▸ **WHAT THE TASK REQUIRES**:
Copy, from the data below, every line that has "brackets" in it.

▸ **SUPPLIED MATERIAL**:
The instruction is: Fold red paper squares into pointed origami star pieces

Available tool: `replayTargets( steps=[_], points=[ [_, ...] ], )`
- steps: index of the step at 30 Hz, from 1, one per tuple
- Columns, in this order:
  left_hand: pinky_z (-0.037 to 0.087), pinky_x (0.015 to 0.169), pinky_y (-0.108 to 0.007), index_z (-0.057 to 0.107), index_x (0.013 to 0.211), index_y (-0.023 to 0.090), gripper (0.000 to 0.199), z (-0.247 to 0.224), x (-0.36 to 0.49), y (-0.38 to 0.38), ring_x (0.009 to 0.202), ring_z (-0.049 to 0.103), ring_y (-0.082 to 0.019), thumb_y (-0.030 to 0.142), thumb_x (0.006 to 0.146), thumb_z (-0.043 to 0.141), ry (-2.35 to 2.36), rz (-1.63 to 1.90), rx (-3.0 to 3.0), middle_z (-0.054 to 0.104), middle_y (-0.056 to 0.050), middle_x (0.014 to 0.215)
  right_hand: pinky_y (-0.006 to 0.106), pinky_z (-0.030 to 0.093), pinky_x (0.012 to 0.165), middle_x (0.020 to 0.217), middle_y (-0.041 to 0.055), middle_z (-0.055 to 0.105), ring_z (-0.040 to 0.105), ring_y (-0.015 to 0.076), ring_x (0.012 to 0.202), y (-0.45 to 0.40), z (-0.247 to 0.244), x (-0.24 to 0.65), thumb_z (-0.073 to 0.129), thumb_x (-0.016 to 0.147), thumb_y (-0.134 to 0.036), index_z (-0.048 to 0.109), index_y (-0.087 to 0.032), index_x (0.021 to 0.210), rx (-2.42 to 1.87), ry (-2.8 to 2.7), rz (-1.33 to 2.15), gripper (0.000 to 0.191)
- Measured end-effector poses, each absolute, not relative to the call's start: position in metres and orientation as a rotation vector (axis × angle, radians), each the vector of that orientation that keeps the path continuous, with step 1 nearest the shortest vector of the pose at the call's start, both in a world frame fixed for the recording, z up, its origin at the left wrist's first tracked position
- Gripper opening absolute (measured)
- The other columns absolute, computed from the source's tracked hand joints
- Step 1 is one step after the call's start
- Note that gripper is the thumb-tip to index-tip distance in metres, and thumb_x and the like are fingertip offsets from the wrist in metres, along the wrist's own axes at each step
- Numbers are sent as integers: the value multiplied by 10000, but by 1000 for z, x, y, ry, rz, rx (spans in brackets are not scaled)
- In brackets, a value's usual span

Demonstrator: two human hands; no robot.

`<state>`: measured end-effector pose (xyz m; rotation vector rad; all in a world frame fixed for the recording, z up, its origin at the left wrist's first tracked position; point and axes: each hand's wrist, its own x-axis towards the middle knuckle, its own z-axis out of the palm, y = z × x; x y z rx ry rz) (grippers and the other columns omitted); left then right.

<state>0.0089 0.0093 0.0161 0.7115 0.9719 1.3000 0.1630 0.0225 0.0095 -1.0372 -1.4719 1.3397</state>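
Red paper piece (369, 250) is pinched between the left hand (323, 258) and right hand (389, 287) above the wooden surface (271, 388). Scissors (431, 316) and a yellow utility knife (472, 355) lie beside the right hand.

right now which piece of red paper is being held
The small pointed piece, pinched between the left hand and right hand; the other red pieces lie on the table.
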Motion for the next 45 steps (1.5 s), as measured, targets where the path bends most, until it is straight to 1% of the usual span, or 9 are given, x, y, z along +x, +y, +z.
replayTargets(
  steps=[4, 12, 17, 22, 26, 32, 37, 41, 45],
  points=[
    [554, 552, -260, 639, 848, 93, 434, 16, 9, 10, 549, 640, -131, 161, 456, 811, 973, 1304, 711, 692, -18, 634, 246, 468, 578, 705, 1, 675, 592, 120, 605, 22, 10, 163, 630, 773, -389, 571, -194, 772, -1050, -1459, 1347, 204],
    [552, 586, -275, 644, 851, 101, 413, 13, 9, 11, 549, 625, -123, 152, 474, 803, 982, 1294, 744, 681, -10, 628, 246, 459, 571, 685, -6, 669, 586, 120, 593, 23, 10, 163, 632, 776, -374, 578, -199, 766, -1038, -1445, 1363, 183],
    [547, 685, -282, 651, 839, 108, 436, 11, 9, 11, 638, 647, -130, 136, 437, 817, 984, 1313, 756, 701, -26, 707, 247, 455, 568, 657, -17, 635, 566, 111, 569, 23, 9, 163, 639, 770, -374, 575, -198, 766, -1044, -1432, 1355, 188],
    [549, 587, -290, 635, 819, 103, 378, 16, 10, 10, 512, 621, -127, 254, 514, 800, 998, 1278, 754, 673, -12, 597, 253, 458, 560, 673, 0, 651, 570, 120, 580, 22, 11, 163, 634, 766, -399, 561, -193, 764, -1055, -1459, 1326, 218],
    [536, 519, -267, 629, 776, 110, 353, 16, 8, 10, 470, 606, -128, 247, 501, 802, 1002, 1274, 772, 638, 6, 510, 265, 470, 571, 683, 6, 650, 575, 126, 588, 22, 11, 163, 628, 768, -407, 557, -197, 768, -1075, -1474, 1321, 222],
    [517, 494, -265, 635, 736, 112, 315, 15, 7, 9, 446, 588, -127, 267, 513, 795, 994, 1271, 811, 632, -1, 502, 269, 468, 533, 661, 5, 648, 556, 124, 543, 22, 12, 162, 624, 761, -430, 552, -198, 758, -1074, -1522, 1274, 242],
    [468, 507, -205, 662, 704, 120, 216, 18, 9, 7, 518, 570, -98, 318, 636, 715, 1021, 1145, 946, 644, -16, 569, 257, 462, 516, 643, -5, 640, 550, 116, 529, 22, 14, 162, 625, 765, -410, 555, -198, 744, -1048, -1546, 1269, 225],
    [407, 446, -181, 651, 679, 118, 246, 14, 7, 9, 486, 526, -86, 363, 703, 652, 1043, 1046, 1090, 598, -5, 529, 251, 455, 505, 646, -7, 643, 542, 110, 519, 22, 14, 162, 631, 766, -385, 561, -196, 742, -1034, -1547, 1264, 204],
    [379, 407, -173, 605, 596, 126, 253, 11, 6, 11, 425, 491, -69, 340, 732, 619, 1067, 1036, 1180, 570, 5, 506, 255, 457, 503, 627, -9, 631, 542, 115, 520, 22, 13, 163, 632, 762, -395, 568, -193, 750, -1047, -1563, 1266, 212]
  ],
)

▸ **TASK OUTPUT**:
- Numbers are sent as integers: the value multiplied by 10000, but by 1000 for z, x, y, ry, rz, rx (spans in brackets are not scaled)
- In brackets, a value's usual span

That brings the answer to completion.